*WORK REQUEST*
Reproduce the data below word for word, setting aside any picture it holds.

*** DATASET EXTRACT ***

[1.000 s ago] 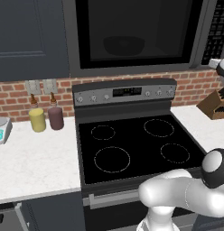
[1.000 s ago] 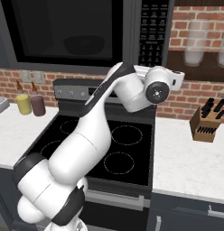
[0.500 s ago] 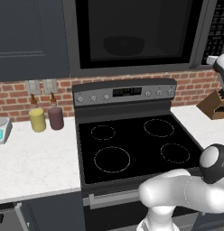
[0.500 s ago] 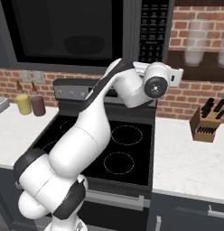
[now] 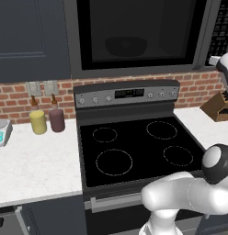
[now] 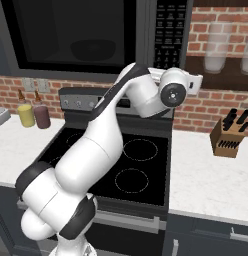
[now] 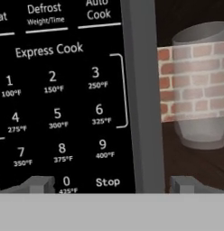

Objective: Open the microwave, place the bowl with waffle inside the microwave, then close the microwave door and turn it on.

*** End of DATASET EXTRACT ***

*RESPONSE BOX*
[1.000 s ago] 
[1.000 s ago] 
[0.500 s ago] 
[0.500 s ago] 
[now] 
[now] 
[now] 

Objective: Open the microwave, place the bowl with waffle inside the microwave, then close the microwave door and turn it on.

What precedes this is the full answer.